Sharing USB drives with NFS

MontysEvilTwin

Well-Known Member
I set up a Raspberry Pi as a network media player and was sharing content from my HDR-FOX units as NFS shares. On one unit, as well as the expected '/mnt/hd2' mount, there were additional folders listed ('/media/drive1' to '/media/drive4') but there was no content in any of these locations. I traced these entries to '/mod/etc/exports' and as I had an NTFS-formatted, USB hard drive connected to this HDR-FOX, I changed one of the entries in 'exports' to 'media/usb-drive1'. I then tried to mount this location on another HDR-FOX as an NFS share and it worked. I have not tested what gets mounted if you have more than one USB drive attached on boot. Presumably if you have two NTFS drives connected it could mount either. I doubt it would mount a non-NTFS drive based on this entry as other formats are mounted as 'driveX' rather than 'usb-driveX'. You could, of course, add more entries to the 'exports' file if you wanted. On the plus side, a USB drive mounted in this way does not interfere with the drive space calculation on the HDR-FOX (a known problem when mounting '/mnt/hd2' as an NFS share). The one issue I have encountered is that if you want to unmount the drive using the Web-If eject function, you have to stop the NFS service first: this is trivial, there is a toggle switch in Web-If>Service Management. However, if you then rescan the local USB ports (Web-If eject button) while it mounts OK on the local machine, it is not remounted as an NFS share on the remote machine: the local machine has to be rebooted for this to happen. I would wager that this could be fixed though. If anyone is interested, the error messages encountered when I tried to re-establish the NFS share are presented below:
Code:
One# service start nfs                                                        
Starting nfs...                                                               
mount: mounting nfsd on /proc/fs/nfsd failed: Device or resource busy         
Done.                                                                         
One# umount /proc/fs/nfsd                                                     
One# service start nfs                                                        
Starting nfs...                                                               
exportfs: /mnt/hd2/My Video does not support NFS export                       
rpc.nfsd: Setting version failed: errno 16 (Device or resource busy)          
Done.
I also added the entry '/media/My Video' to the exports file. If you set up an NFS share pointing to '/media/My Video' on a remote HDR-FOX this works too (though it does cause the warning '/mnt/hd2/My Video does not support NFS export' to pop up when you start the NFS service) and, as with the USB drive mount, the drive space calculation on the HDR-FOX is unaffected.

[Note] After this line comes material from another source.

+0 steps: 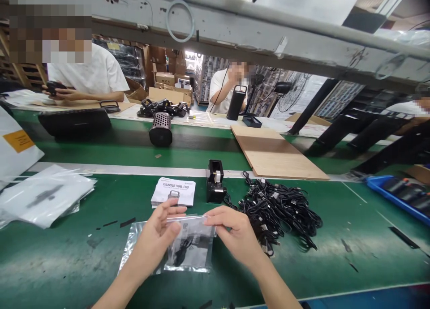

FYI the contents of my 'exports' file are shown below:
Code:
"/mnt/hd2"          0.0.0.0/0.0.0.0(rw,insecure,no_root_squash,all_squash,no_subtree_check,anonuid=0,anongid=0)
"/media/My Video"      0.0.0.0/0.0.0.0(rw,insecure,no_root_squash,all_squash,no_subtree_check,anonuid=0,anongid=0)
"/media/usb-drive1"      0.0.0.0/0.0.0.0(rw,insecure,no_root_squash,all_squash,no_subtree_check,anonuid=0,anongid=0)
 
I'm a bit confused. Sharing via Samba includes the USB drives, and with external mounts mapped as USB drives this can lead to infinite regression. I didn't think sharing with NFS included USB drives.
 
I'm a bit confused. Sharing via Samba includes the USB drives, and with external mounts mapped as USB drives this can lead to infinite regression. I didn't think sharing with NFS included USB drives.
The tweaks I mentioned above make no difference to the default mount: if you mount '/mnt/hd2' the contents of this location (My Video, My Music, My Photo, folders etc.) become available as a simulated USB drive on the remote machine. If you mount '/media/My Video' just the contents of the My Video folder are mounted and if you mount '/media/usb-drive1' just the contents of the USB drive are mounted. None of the above lead to infinite regression. Neither of these mounts cause problems with the drive space calculation on the HDR-FOX, unlike mounting '/mnt/hd2', and I have found that streaming high def. recordings is much more reliable with NFS compared to SMB shares: over WiFi the difference is significant.